EXERCISE BRIEF: Once you have read the listing below, write all of it out again exactly.

========

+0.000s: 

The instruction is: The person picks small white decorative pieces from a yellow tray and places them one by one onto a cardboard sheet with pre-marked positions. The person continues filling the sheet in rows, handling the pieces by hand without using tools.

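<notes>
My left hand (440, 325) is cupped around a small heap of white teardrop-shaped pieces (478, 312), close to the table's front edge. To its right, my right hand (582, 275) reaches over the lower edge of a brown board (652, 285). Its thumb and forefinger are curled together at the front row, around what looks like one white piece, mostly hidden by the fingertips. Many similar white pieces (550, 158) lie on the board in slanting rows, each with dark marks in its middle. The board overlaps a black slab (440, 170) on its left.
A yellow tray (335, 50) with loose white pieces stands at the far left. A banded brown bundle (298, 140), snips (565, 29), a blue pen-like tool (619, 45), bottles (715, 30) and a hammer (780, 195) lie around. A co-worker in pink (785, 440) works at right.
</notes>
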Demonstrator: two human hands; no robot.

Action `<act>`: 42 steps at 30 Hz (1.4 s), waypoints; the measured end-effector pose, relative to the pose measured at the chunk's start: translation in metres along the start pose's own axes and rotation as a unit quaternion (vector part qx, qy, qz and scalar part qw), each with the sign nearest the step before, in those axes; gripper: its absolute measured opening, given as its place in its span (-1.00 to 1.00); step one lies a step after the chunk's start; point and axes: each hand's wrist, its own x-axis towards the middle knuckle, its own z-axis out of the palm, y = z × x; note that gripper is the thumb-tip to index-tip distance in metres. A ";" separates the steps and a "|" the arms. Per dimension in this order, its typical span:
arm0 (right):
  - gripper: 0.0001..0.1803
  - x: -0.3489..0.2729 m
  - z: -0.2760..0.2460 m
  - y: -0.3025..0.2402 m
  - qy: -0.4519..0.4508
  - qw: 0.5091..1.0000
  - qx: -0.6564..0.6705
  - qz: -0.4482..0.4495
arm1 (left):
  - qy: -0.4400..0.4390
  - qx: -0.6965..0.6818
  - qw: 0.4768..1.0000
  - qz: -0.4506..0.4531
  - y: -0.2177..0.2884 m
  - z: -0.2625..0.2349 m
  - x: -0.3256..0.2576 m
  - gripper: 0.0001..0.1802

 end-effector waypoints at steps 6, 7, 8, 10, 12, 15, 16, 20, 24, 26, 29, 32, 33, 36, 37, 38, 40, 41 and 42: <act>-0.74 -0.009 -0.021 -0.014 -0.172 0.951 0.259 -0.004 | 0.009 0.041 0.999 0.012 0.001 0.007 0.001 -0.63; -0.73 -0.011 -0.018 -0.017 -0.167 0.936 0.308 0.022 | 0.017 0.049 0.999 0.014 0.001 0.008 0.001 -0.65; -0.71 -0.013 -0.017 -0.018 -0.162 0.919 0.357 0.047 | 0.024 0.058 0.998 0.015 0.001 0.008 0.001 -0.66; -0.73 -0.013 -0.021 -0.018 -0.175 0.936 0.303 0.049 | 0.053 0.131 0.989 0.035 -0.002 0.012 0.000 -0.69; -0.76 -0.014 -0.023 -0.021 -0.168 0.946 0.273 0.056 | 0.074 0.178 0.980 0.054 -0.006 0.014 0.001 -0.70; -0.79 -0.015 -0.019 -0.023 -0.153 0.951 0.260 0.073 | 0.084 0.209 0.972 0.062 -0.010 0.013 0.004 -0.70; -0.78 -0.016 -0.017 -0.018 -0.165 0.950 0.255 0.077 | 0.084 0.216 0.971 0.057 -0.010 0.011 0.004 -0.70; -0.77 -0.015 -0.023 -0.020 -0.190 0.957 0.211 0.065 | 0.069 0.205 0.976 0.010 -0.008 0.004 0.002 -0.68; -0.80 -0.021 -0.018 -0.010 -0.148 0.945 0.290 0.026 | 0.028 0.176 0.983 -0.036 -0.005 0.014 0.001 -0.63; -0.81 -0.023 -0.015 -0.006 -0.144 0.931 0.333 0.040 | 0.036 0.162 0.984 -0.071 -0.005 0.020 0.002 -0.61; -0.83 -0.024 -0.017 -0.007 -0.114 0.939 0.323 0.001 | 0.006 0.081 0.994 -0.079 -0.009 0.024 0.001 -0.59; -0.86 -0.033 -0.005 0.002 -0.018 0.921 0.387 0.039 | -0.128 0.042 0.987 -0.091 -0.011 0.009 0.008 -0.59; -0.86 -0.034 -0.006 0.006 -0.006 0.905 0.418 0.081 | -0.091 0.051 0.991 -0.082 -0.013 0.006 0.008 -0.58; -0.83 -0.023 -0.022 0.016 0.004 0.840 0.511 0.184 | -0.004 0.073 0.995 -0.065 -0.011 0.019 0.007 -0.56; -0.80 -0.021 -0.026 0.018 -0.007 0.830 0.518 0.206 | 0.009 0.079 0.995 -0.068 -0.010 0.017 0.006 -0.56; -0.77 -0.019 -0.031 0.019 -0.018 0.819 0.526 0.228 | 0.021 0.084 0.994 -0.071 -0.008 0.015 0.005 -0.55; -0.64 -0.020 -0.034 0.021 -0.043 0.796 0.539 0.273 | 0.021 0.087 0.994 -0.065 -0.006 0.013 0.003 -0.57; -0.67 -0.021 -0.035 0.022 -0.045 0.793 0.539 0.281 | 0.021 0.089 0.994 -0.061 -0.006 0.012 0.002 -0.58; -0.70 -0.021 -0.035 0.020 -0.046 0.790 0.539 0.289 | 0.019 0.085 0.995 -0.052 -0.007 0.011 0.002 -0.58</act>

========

SOLUTION FOR THIS TASK:
+0.000s: 

The instruction is: The person picks small white decorative pieces from a yellow tray and places them one by one onto a cardboard sheet with pre-marked positions. The person continues filling the sheet in rows, handling the pieces by hand without using tools.

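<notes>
My left hand (440, 325) is cupped around a small heap of white teardrop-shaped pieces (478, 312), close to the table's front edge. To its right, my right hand (582, 275) reaches over the lower edge of a brown board (652, 285). Its thumb and forefinger are curled together at the front row, around what looks like one white piece, mostly hidden by the fingertips. Many similar white pieces (550, 158) lie on the board in slanting rows, each with dark marks in its middle. The board overlaps a black slab (440, 170) on its left.
A yellow tray (335, 50) with loose white pieces stands at the far left. A banded brown bundle (298, 140), snips (565, 29), a blue pen-like tool (619, 45), bottles (715, 30) and a hammer (780, 195) lie around. A co-worker in pink (785, 440) works at right.
</notes>
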Demonstrator: two human hands; no robot.

Action `<act>`: 42 steps at 30 Hz (1.4 s), waypoints; the measured end-effector pose, relative to the pose measured at the chunk's start: translation in metres along the start pose's own axes and rotation as a unit quaternion (vector part qx, qy, qz and scalar part qw), each with the sign nearest the step before, in those axes; gripper: its absolute measured opening, given as its place in its span (-1.00 to 1.00); step one lies a step after the chunk's start; point and axes: each hand's wrist, its own x-axis towards the middle knuckle, its own z-axis out of the palm, y = z × x; note that gripper is the thumb-tip to index-tip distance in metres. A ";" separates the steps and a "|" the arms. Per dimension in this order, its typical span:
arm0 (right):
  - gripper: 0.0001..0.1803
  - x: -0.3489..0.2729 m
  - z: -0.2760..0.2460 m
  - y: -0.3025..0.2402 m
  - qy: -0.4519..0.4508
  - qw: 0.5091..1.0000
  - qx: -0.6564..0.6705
  - qz: -0.4482..0.4495
arm1 (left):
  - qy: -0.4400..0.4390
  - qx: -0.6965..0.6818
  - qw: 0.4768..1.0000
  - qz: -0.4506..0.4531
  - y: -0.2177..0.2884 m
  - z: -0.2625..0.2349 m
  - x: -0.3256..0.2576 m
  - gripper: 0.0001..0.1802

 end-effector waypoints at steps 6, 7, 8, 10, 12, 15, 16, 20, 24, 26, 29, 32, 33, 36, 37, 38, 40, 41 and 42: <act>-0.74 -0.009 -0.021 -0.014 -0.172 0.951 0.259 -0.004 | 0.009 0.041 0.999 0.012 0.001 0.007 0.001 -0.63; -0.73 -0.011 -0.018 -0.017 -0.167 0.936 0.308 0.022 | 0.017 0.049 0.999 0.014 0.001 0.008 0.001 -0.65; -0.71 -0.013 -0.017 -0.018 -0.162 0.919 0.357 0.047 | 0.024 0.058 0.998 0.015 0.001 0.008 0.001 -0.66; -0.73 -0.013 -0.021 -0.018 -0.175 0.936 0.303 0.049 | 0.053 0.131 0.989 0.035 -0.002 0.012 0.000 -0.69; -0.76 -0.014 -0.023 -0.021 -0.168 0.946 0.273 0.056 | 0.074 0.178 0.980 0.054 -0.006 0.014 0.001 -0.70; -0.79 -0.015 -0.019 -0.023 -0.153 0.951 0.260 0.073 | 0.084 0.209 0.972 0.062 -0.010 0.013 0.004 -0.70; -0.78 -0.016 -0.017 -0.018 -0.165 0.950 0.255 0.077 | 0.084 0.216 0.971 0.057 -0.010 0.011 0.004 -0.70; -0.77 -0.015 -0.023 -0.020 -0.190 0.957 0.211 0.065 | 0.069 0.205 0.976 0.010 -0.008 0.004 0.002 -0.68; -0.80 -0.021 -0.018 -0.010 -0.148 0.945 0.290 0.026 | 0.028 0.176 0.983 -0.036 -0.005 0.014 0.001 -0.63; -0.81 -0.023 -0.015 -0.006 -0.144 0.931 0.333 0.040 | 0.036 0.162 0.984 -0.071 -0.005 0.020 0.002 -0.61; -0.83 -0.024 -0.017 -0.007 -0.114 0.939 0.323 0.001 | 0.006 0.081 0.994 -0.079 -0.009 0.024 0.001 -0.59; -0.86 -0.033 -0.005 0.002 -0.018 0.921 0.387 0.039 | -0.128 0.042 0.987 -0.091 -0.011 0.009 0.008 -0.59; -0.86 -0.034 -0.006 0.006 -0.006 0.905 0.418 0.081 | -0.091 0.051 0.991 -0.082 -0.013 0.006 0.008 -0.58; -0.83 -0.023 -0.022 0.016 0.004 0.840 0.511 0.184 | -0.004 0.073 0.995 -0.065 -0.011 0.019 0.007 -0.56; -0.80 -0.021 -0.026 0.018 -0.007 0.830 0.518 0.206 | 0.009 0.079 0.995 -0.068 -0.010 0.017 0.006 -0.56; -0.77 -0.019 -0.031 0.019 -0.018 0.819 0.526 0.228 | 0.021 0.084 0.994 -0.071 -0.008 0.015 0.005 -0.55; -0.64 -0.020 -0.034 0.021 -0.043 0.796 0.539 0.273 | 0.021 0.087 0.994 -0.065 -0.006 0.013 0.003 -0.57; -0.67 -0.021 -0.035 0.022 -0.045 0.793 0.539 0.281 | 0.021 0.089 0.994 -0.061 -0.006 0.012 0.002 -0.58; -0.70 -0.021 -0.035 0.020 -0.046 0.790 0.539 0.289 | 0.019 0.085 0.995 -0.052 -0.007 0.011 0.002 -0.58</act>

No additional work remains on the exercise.